Et malgré une nouvelle diminution de ses magasins, qui sont passés de 751 à 742 entre mars et septembre 2023, « après une période où on ne parlait que de fermetures, l'enseigne assiste enfin à une nouvelle vague d'ouvertures », indique sa directrice marketing Claire Bourdon, qui en compte neuf depuis le début de l'année partout en France.

Lire: Alimentation : le bio peut-il rebondir ?

Le premier réseau de magasins spécialisés de vente de produits bio est en outre moins frappé par la crise traversée par le marché depuis 2021 que ses concurrents.
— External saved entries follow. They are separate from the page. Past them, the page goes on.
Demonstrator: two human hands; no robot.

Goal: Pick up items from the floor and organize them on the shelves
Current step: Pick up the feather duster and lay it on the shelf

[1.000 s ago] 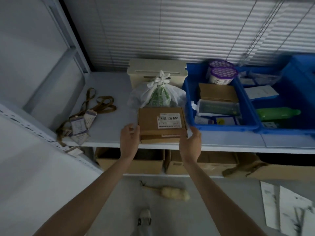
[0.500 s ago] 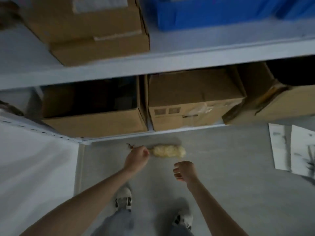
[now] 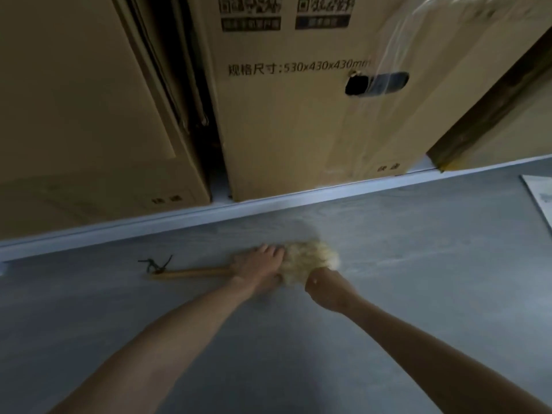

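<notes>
The left hand's fingers (image 3: 270, 251) curl over the neck of the wool duster (image 3: 310, 259), thumb underneath, grasping it where the wooden handle (image 3: 194, 272) meets the fluffy head. The left hand (image 3: 257, 267) rests low against the grey floor (image 3: 388, 309), on which the duster lies flat. On the far side of the duster's head, the right hand (image 3: 320, 280) is pushed into the wool; its fingers are buried, so their state cannot be told. A dark cord loop (image 3: 156, 262) trails from the handle's free end, away from both hands. Just behind the duster runs the pale bottom rail of the shelf (image 3: 268, 201). Above the rail, directly behind the duster, stands a cardboard box (image 3: 298, 130) printed with codes and characters, with a taped hand hole (image 3: 355, 85). Left of it sit flattened cardboard sheets (image 3: 179, 70) and another carton (image 3: 89, 115); a third carton (image 3: 507, 100) leans to the right. A white paper sheet (image 3: 540, 195) lies on the floor well right of the duster.
</notes>
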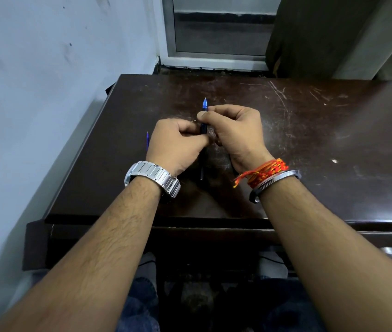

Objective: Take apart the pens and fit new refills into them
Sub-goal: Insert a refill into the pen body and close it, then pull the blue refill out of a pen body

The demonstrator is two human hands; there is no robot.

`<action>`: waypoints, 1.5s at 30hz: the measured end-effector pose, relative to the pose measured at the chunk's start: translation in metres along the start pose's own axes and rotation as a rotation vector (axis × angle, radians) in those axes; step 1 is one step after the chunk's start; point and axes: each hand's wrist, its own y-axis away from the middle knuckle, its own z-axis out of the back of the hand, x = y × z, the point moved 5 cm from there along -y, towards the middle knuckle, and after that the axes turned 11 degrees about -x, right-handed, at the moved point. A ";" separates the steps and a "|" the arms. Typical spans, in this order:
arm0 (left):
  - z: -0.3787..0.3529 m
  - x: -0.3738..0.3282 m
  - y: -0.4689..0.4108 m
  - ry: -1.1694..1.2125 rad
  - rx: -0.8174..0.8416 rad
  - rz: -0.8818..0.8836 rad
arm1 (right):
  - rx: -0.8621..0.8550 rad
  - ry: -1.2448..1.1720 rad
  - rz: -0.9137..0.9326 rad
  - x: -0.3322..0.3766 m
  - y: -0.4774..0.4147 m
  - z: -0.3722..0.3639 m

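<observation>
Two hands meet near the middle of the frame, over a dark, scratched table [310,140]. The right hand [235,133] pinches a blue pen [204,116] close to its tip, which points to the top of the frame. The left hand [175,142] is curled tight around the pen's lower part. A thin blue refill [147,141] lies on the table just left of the left hand.
</observation>
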 end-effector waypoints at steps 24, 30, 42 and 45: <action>-0.002 0.003 -0.002 0.008 -0.050 -0.018 | 0.007 0.033 -0.036 -0.005 -0.002 0.001; 0.004 0.005 -0.005 0.009 -0.103 -0.016 | 0.034 0.048 0.021 -0.003 -0.001 0.000; 0.014 0.008 -0.009 -0.062 -0.221 0.012 | 0.106 0.926 0.209 -0.010 0.014 -0.005; 0.013 0.007 -0.007 -0.066 -0.184 0.015 | 0.086 0.924 0.201 -0.011 0.012 -0.004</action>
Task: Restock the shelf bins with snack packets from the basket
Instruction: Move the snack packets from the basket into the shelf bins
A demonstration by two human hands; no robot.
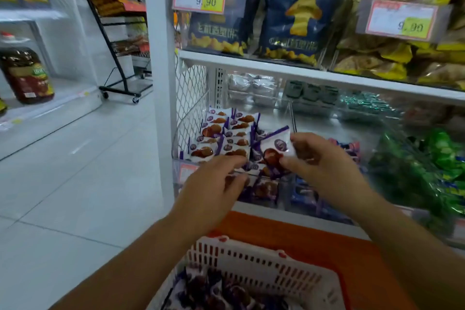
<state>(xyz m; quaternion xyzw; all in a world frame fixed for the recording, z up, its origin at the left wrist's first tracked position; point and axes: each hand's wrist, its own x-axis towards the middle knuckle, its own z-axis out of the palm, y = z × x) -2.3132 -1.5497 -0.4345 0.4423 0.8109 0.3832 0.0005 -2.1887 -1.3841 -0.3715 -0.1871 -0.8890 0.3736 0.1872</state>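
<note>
At far left, a brown oil bottle (27, 75) stands on a low white shelf; behind it, across the pale tiled floor, a black wheeled rack (120, 58) leans back; neither is near the work.

Right of a white post, a clear bin (185, 131) sits at the left end of the lower shelf, just beside a mesh side panel; white-and-purple snack packets (221, 138) stand in it in rows, upright, faces forward.

The left hand (214, 184) reaches to the bin's front rim with fingers fairly straight and holding nothing; they may touch the front row, though blur makes this uncertain.

Just right of it, the right hand (324, 166) pinches one packet (274, 148) between thumb and fingers over the bin's right front corner; its long axis runs from the near, lower end up and away toward the shelf back; purple sealed edge uppermost, printed face toward the camera.

Above, blue snack bags (289, 20) and two price tags fill the upper shelf; at right, green packets (427, 171) crowd a neighbouring bin.

Below the hands, a white slotted basket (251, 259) on an orange surface (327, 246) holds more purple packets.
</note>
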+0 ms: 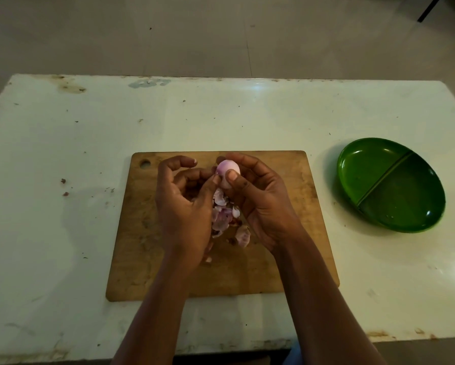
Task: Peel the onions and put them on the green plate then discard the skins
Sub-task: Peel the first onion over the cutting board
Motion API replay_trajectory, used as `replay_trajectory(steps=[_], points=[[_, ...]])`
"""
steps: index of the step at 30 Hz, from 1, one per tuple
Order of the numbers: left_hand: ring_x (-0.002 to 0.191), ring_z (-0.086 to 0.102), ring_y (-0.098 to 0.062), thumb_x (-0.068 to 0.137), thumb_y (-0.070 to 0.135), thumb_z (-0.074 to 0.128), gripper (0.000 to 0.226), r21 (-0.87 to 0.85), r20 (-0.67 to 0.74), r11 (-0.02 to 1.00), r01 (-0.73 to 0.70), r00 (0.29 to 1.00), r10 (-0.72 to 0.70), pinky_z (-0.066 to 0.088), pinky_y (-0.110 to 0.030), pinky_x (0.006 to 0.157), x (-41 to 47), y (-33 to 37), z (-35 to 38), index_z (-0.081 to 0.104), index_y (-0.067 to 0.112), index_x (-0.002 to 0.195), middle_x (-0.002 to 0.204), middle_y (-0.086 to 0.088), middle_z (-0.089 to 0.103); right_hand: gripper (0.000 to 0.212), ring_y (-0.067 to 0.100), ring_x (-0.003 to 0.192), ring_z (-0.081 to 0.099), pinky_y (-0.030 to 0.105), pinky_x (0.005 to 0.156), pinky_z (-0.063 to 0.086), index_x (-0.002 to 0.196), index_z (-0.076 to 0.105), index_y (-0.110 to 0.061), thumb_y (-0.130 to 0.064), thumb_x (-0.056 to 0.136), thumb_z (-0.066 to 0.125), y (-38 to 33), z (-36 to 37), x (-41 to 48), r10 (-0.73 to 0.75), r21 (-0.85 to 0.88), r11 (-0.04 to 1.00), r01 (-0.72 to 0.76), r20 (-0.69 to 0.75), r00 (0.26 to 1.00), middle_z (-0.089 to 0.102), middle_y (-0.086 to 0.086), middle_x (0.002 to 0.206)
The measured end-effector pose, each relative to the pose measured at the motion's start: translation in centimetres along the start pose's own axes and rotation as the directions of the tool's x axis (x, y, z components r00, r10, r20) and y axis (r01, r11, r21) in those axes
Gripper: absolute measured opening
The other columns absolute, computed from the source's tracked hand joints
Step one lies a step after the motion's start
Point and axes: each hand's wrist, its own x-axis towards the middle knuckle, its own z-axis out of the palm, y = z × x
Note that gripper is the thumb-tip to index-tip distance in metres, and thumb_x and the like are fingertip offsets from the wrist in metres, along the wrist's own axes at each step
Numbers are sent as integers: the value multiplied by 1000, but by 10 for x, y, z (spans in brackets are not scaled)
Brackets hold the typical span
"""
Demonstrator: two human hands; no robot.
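A small pale pink onion [227, 168] is held above the wooden cutting board [142, 233]. My right hand [258, 201] grips it between thumb and fingers. My left hand [184, 204] is beside it, its thumb tip pinching at the onion's left side with the other fingers curled. Below the hands a heap of purple and white onion skins [229, 219] lies on the board. The green plate [391, 184], oval with a divider across it, sits to the right of the board with nothing on it.
Board and plate rest on a worn white table [63, 180] with scattered specks. The table's far edge borders a tiled floor [221, 35]. A dark leg of some object shows at the top right corner.
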Motion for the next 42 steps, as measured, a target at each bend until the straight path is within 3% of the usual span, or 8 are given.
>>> replay_trajectory(steps=[5, 10, 21, 27, 31, 33, 39, 42], points=[[86, 65, 3, 79, 8, 72, 45, -21, -1, 997, 80, 997, -80, 51, -9, 67, -1, 1, 0, 46, 23, 113, 90, 12, 65, 36, 22, 102, 66, 33, 82, 56, 106, 66, -9, -9, 69, 71, 3, -1, 1, -42, -71, 997, 41, -11, 999, 70, 5, 106], [89, 68, -3, 80, 8, 71, 51, -43, -8, 990, 132, 991, -132, 56, -25, 79, -1, -1, 1, 46, 23, 121, 91, 12, 68, 37, 18, 100, 67, 32, 80, 56, 101, 67, -13, -6, 65, 73, 2, -2, 1, -74, -101, 992, 74, 6, 997, 72, -3, 102], [84, 62, 6, 87, -1, 60, 34, 74, 50, 997, 30, 998, -34, 48, -6, 68, 1, -4, -3, 38, 17, 105, 92, 9, 58, 36, 23, 103, 66, 34, 82, 57, 93, 67, -13, -1, 60, 75, 6, -1, 2, -71, -80, 994, 74, 48, 996, 71, 4, 105], [102, 59, -20, 96, 7, 47, 18, 174, 59, 984, 31, 997, -42, 51, -28, 78, -2, -10, 0, 39, 16, 110, 110, -9, 57, 35, 21, 97, 68, 30, 78, 57, 90, 67, -14, -1, 58, 75, 8, 7, 0, -52, -20, 998, 53, 50, 997, 71, 5, 102], [116, 54, -30, 97, 7, 43, 37, 215, 51, 974, 69, 995, -82, 50, -48, 91, -2, -11, 4, 39, 2, 134, 126, -17, 53, 37, 20, 94, 67, 30, 78, 58, 96, 65, -9, -1, 61, 72, 8, 9, -1, -11, 10, 1000, 11, 45, 999, 71, 4, 98], [116, 54, -29, 98, 8, 42, 36, 216, 44, 974, 63, 996, -75, 50, -41, 91, -3, -9, 4, 42, 2, 133, 124, -17, 55, 36, 22, 95, 66, 32, 80, 58, 100, 66, -9, -4, 65, 72, 8, 9, -1, 9, 5, 1000, -10, 44, 999, 71, 7, 100], [99, 57, -17, 98, 10, 43, 28, 239, 29, 970, 48, 998, -56, 45, -6, 66, -4, -6, 5, 50, 2, 124, 109, -8, 58, 35, 21, 97, 68, 28, 81, 58, 110, 65, -6, -15, 77, 63, 5, 7, -1, 65, 14, 998, -65, 40, 997, 72, 8, 102], [89, 56, -11, 98, 9, 43, 19, 232, 21, 972, 29, 999, -35, 42, -4, 62, -3, -5, 4, 52, 6, 115, 98, -2, 58, 36, 21, 94, 69, 28, 82, 58, 111, 64, -2, -20, 81, 57, 5, 9, 0, 94, 51, 994, -95, 15, 995, 72, 10, 99]])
De janvier à août 2023, son chiffre d'affaires, porté par l'inflation, a en effet augmenté de 2%: « 3,7 points de plus que le bio en grandes et moyennes surface qui, lui, baissait », souligne Claire Bourdon.
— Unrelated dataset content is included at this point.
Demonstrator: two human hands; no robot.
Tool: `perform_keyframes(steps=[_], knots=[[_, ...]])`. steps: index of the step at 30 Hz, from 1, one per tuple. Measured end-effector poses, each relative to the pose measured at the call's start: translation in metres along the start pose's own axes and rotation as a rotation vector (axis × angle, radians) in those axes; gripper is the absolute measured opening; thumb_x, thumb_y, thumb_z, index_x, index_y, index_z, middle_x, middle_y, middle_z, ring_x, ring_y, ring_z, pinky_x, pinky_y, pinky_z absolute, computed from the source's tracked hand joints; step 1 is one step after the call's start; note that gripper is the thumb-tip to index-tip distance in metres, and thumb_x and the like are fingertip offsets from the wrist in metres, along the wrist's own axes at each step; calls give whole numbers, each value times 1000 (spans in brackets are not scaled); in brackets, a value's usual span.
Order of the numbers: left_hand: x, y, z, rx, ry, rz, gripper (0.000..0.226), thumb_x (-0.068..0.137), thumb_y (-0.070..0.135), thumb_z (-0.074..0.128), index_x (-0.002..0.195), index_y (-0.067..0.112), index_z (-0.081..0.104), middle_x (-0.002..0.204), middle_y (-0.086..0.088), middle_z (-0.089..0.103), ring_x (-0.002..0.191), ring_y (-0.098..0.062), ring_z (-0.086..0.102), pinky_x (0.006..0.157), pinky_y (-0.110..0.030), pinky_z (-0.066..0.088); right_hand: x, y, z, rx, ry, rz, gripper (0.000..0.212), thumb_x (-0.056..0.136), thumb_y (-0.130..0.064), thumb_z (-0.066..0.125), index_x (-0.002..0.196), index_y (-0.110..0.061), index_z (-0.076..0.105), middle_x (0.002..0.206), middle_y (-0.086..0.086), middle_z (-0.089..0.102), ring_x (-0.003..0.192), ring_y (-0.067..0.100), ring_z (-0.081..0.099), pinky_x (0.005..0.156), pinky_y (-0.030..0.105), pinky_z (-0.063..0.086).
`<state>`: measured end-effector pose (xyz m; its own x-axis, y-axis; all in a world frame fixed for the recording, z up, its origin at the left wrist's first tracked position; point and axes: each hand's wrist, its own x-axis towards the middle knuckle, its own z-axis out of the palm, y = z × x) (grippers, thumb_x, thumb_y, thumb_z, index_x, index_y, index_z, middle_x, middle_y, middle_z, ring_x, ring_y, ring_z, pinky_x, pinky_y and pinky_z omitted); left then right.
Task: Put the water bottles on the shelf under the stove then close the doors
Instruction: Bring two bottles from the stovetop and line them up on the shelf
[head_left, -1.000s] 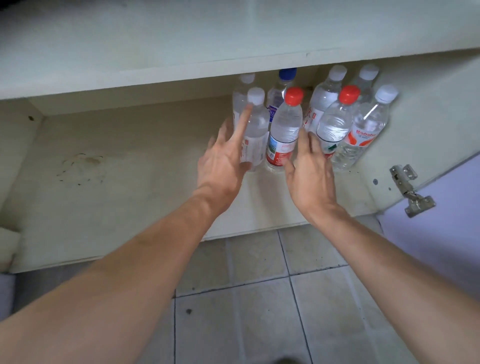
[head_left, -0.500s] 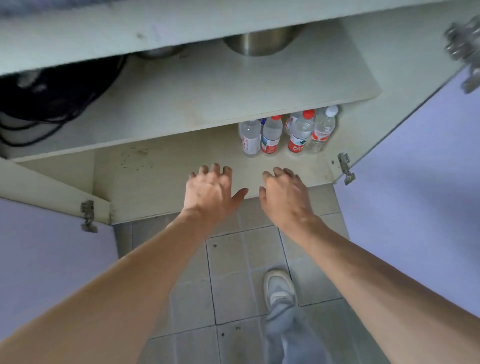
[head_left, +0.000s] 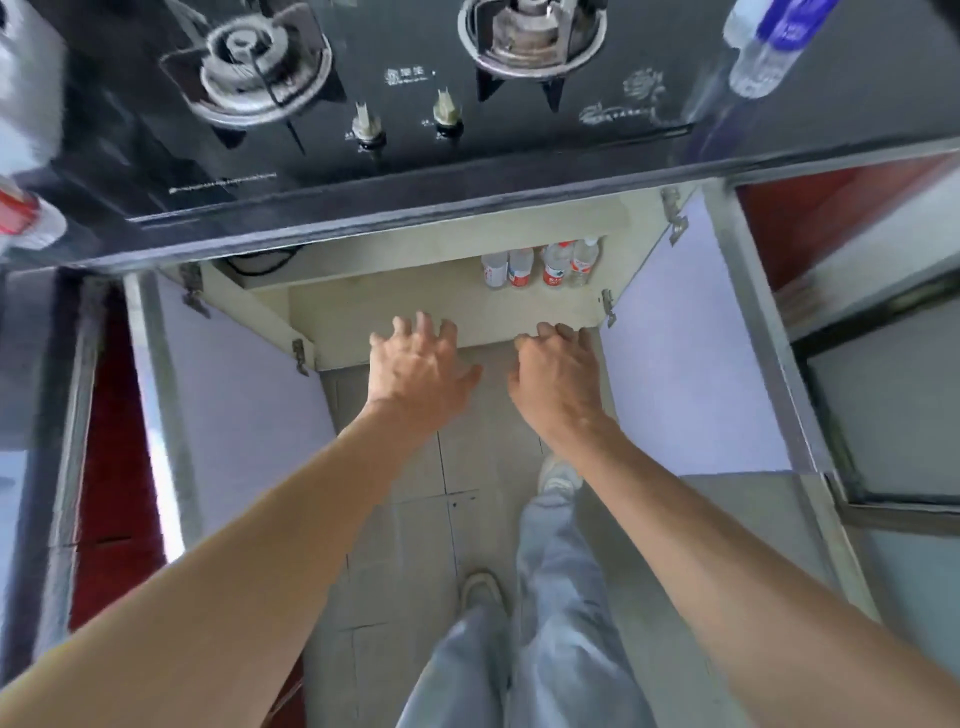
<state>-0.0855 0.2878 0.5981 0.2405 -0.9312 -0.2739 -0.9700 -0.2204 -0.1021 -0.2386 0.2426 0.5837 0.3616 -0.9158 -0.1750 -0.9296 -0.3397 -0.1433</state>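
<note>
Several clear water bottles (head_left: 540, 266) with red and white labels stand at the right back of the cream lower shelf (head_left: 395, 312) under the black stove (head_left: 395, 104). Both cabinet doors hang open: the left door (head_left: 228, 395) and the right door (head_left: 691, 364), pale inside. My left hand (head_left: 421, 371) and my right hand (head_left: 558, 371) hover side by side in front of the shelf edge, fingers loosely bent, holding nothing. Neither hand touches a bottle or a door.
A blue-labelled bottle (head_left: 769, 47) lies on the counter at the top right, and a red-labelled one (head_left: 26, 218) at the far left edge. My legs and shoes (head_left: 519, 597) stand on the tiled floor between the doors. Red cabinet fronts flank both sides.
My hands left the bottles and drew back out of the cabinet. The view rose from inside the shelf to above the stove, with both open doors now in sight.
</note>
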Motion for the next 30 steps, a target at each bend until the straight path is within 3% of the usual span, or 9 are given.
perform_keyframes(steps=[3,7,11,13,18,22,30], knots=[[-52,4,-54,-14,21,-28,71,103,76,38,150,24,49,147,-12,51,134,-35,49,104,-53,49,-54,4,-50,8,34,13,16,95,-17,64,105,-13,76,106,10,70,109,35,63,109,51,44],[-109,18,-111,-45,124,-10,69,104,73,40,154,26,48,147,-11,51,133,-37,50,105,-55,49,-118,12,-104,29,84,28,18,98,-20,66,110,-10,74,116,13,70,119,38,62,118,58,39],[-152,43,-157,-44,213,7,68,103,72,43,153,27,49,161,-11,44,142,-39,46,114,-62,44,-161,29,-159,25,134,15,46,102,-24,64,146,-11,62,142,17,63,136,39,55,123,60,35],[-169,56,-176,-33,258,-4,65,102,70,48,149,25,56,168,-11,36,147,-41,43,118,-64,41,-179,42,-187,-11,179,15,58,99,-23,68,154,-11,55,153,22,56,142,42,51,124,63,33],[-205,97,-211,-118,372,22,64,100,63,61,149,22,60,167,-12,43,145,-44,47,118,-64,43,-219,83,-243,37,334,41,61,101,-26,65,158,-13,48,157,20,51,142,40,49,123,60,36],[-218,136,-232,-149,449,51,66,100,64,63,154,27,57,164,-11,49,144,-41,51,119,-59,44,-242,126,-263,43,354,67,62,102,-30,62,160,-16,46,155,16,52,140,38,50,123,59,36],[-220,221,-249,-170,509,124,71,99,70,60,156,29,55,162,-8,52,145,-38,52,120,-57,43,-274,202,-278,126,475,125,66,93,-23,82,153,-10,58,154,26,56,142,47,56,116,64,46]])
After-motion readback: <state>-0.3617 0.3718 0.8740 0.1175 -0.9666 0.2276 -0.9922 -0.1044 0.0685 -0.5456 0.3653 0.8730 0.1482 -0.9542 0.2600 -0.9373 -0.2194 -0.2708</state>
« Tout au long de la même période, Biocoop a également gagné 1,9 point de parts de marché par rapport aux autres magasins spécialisés en bio », pour en occuper désormais presque la moitié, ajoute sa directrice marketing.

500 prix plafonnés

L'inflation, qui incite les consommateurs français à descendre en gamme, reste néanmoins un défi pour la coopérative. Malgré une clientèle plutôt engagée et fidèle, selon les sondages internes, « le prix moyen de l'article acheté a baissé », reconnaît Philippe Bertrand. Un autre signe alerte sur les arbitrages désormais constants des clients : « alors que les ventes de l'alimentaire croissent, celles du non alimentaire diminuent », note le directeur des achats.
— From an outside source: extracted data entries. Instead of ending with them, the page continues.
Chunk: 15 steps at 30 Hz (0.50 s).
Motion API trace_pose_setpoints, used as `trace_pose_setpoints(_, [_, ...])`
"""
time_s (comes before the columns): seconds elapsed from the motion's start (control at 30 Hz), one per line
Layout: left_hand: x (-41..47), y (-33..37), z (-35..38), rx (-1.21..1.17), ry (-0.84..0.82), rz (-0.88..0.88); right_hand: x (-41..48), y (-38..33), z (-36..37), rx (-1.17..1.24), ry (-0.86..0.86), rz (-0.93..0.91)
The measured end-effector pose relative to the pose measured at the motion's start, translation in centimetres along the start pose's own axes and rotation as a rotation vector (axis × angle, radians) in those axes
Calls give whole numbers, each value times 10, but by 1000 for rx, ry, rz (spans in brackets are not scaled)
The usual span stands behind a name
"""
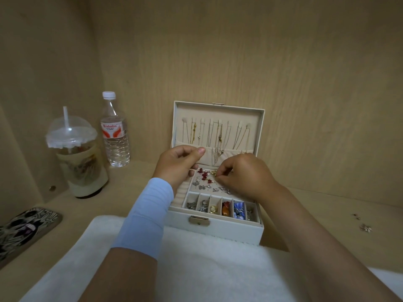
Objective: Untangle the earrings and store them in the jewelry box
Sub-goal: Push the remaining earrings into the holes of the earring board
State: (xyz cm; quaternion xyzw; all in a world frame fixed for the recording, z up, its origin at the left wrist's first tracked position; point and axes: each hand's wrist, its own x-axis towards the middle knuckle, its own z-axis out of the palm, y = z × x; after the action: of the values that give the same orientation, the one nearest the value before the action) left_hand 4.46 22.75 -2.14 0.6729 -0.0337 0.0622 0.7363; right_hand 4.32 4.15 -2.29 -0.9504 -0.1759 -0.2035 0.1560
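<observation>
Right hand (244, 174) is pinching a gold earring (214, 172) over the wide tray of the open jewelry box (218, 235), likely teasing it off the red-and-pearl earrings (204, 174); left hand (177, 165) is hovering alongside, fingers curled, contents undeterminable.

Legible text: one item. The water bottle (116, 149), standing at 10 o'clock from the open jewelry box (218, 233), carries a white label (113, 130) with a red brand word along its top that appears to read "Wahaha". The finer print directly beneath that word is too small to read.
</observation>
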Motion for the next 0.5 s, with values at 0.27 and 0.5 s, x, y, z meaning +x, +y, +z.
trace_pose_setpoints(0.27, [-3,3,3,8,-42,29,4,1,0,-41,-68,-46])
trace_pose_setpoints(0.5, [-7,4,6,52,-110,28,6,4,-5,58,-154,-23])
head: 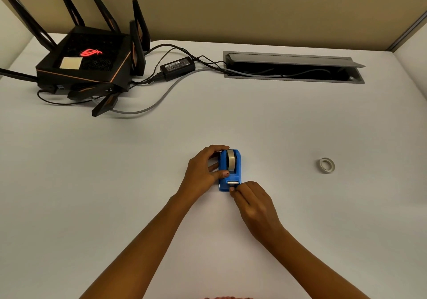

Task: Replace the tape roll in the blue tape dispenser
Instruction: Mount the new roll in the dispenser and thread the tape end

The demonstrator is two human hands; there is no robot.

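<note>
The blue tape dispenser [238, 164] stands on the white desk [138, 160], near the middle, with a clear tape roll [230, 160] seated upright in it. My left hand [204, 168] grips the dispenser's left side, thumb across its front. My right hand [253, 200] has its fingertips pinched together at the metal cutter [233, 182] on the dispenser's near end; the tape end itself is too thin to make out. A second, thinner tape roll [326, 165] lies flat on the desk to the right, apart from both hands.
A black router [85, 65] with several antennas sits at the back left, with a power adapter [177, 67] and trailing cables [147, 104]. An open cable tray [293, 69] is set into the desk at the back. A beige partition wall [254, 9] bounds the far side.
</note>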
Comme les distributeurs conventionnels, l'enseigne mise donc elle aussi sur un panier de produits d'appel. Alors que ses magasins jouissent généralement de toute liberté dans la détermination des prix, ceux de 500 références de marque Biocoop ont été plafonnés. Parmi ceux-ci, 150 sont « particulièrement resserrés » et mis visuellement en avant :

« En moyenne, ils sont inférieurs de 10% à ceux des circuits spécialisés, et supérieurs au maximum de 5% par rapport aux prix de la grande distribution », précise Philippe Bernard.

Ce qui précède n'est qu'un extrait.